### [Collected data entries]

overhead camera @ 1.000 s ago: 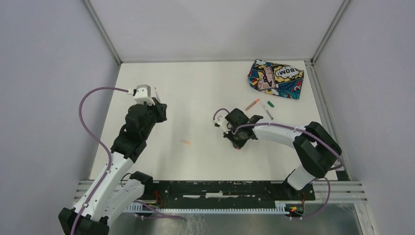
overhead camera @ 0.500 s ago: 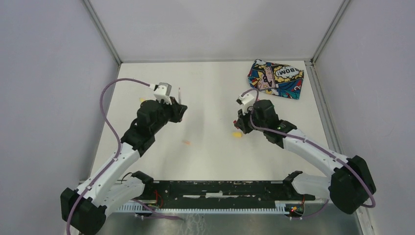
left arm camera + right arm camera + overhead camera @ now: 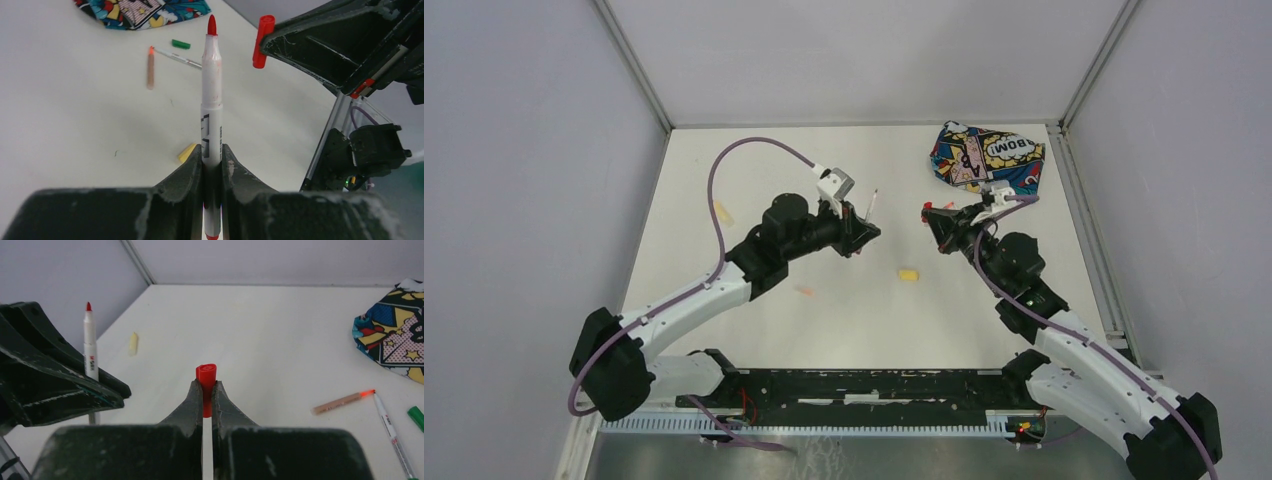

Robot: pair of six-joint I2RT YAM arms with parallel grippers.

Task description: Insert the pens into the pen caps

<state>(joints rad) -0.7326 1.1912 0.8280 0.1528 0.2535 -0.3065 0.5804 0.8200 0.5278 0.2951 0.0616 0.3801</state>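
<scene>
My left gripper [image 3: 864,228] is shut on a whitish pen [image 3: 212,95] with a red tip, which stands up between its fingers [image 3: 212,155]. My right gripper [image 3: 205,387] is shut on the red pen cap [image 3: 206,377]. Both hover above the table's middle, facing each other a short gap apart, with the cap [image 3: 262,40] just right of the pen tip. An orange pen [image 3: 342,401], a white green-ended pen [image 3: 392,435] and a green cap [image 3: 416,417] lie near the pouch. A yellow cap [image 3: 908,274] and an orange cap [image 3: 804,291] lie mid-table. A yellow pen [image 3: 722,213] lies at the left.
A comic-print fabric pouch [image 3: 986,160] lies at the back right corner. Grey walls enclose the white table [image 3: 844,330] on three sides, and a black rail [image 3: 874,385] runs along the near edge.
Both arms have swung up and inward. The left carried the pen rightward from the left side. The right lifted the red cap from mid-table toward the back; they now face each other.
</scene>
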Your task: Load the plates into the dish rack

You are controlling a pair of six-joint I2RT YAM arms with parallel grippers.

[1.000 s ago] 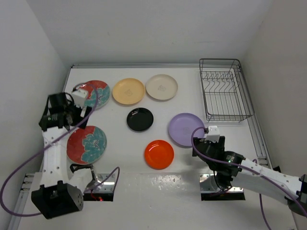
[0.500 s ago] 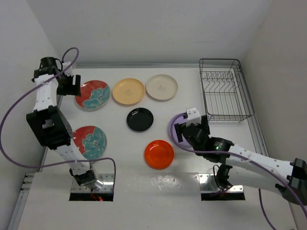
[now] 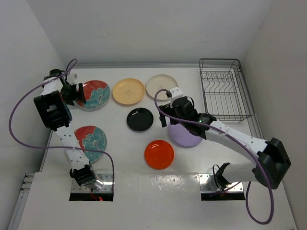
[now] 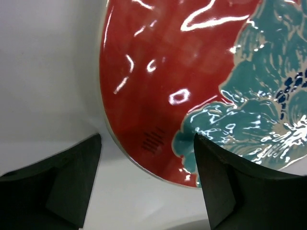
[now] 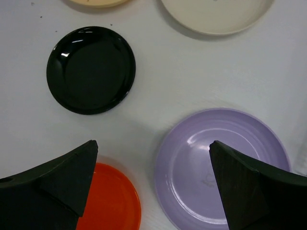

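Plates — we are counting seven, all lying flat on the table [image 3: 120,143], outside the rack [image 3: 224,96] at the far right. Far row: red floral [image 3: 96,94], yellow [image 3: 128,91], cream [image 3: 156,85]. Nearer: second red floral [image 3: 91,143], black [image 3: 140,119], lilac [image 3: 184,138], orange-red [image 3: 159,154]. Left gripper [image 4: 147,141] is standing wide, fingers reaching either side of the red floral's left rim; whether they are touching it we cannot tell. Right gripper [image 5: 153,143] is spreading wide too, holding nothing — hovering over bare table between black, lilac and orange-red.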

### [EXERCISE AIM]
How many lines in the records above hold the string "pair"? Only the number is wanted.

### [EXERCISE SOLUTION]
2